● Work task: Would you output the entries below only from the line containing "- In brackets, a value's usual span" through the line containing "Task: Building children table", exactly as they stand and with both ends included?

Recorded data
Start of Block

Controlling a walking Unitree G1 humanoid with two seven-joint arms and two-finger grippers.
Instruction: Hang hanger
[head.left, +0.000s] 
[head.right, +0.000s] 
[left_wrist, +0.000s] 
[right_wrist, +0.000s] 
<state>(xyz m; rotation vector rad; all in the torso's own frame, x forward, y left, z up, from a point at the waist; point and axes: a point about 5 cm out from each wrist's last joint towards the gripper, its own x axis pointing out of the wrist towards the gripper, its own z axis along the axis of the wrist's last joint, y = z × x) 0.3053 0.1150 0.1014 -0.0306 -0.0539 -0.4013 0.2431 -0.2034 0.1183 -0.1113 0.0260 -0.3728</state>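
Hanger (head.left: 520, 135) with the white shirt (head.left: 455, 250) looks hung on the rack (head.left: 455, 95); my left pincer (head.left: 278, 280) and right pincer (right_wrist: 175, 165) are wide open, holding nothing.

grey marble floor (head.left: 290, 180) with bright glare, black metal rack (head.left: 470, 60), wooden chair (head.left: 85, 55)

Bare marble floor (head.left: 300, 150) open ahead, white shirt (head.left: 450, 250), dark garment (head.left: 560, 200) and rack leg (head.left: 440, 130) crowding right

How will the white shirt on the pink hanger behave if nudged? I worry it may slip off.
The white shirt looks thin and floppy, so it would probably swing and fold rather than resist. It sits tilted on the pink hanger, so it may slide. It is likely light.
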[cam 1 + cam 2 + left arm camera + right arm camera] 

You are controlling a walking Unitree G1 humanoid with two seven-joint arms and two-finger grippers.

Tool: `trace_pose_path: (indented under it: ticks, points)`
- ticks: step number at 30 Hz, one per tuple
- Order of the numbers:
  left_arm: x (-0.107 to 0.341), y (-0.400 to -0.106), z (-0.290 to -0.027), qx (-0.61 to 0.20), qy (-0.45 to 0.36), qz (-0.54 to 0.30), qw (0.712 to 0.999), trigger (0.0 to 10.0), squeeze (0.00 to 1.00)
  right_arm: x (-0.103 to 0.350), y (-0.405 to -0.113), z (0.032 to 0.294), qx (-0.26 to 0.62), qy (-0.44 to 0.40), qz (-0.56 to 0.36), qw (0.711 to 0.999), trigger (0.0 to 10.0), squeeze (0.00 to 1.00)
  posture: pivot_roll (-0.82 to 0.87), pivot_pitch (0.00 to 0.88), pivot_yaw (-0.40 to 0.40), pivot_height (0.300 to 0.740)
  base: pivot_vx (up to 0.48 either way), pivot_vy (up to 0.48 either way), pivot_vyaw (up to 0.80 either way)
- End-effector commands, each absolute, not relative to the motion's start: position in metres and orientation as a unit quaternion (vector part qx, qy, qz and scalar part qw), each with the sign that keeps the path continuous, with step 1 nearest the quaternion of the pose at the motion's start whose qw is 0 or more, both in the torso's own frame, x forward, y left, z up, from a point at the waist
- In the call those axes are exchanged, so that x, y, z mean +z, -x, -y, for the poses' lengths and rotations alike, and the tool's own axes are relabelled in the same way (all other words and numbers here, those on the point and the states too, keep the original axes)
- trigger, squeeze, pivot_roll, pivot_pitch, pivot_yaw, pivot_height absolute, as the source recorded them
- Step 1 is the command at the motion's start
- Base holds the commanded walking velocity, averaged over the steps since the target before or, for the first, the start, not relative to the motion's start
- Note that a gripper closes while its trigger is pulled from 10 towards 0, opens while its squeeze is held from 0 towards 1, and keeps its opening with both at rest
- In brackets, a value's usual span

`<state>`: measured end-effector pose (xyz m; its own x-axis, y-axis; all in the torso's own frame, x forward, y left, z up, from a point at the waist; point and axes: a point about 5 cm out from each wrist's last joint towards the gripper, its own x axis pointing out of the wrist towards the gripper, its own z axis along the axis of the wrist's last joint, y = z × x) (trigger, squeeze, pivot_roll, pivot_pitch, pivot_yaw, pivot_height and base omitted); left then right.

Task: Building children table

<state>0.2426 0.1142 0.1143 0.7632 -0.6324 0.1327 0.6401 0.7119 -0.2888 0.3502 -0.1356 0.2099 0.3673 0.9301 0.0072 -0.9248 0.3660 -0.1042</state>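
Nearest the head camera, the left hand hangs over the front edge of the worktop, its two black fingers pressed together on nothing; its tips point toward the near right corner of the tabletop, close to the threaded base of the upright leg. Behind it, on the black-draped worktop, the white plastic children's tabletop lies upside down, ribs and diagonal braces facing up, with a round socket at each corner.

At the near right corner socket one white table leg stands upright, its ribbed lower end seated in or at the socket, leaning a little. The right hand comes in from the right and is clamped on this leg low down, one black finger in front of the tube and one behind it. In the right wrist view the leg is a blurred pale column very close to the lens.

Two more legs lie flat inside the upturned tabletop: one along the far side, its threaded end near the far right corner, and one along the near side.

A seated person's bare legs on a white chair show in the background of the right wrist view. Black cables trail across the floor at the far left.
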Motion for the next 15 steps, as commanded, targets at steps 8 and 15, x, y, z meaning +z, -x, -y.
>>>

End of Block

● Output of the exercise:
- In brackets, a value's usual span

`<state>`: measured end-effector pose (xyz m; its own x-axis, y-axis; all in the torso's own frame, x forward, y left, z up, from a point at the waist; point and axes: a point about 5 cm out from each wrist's last joint towards the gripper, its own x axis pointing out of the wrist towards the gripper, its own z axis along the axis of the wrist's last joint, y = z × x) (trigger, squeeze, pivot_roll, pivot_pitch, pivot_yaw, pivot_height and base omitted); left then right.

Task: Building children table

With this, the exercise has been completed.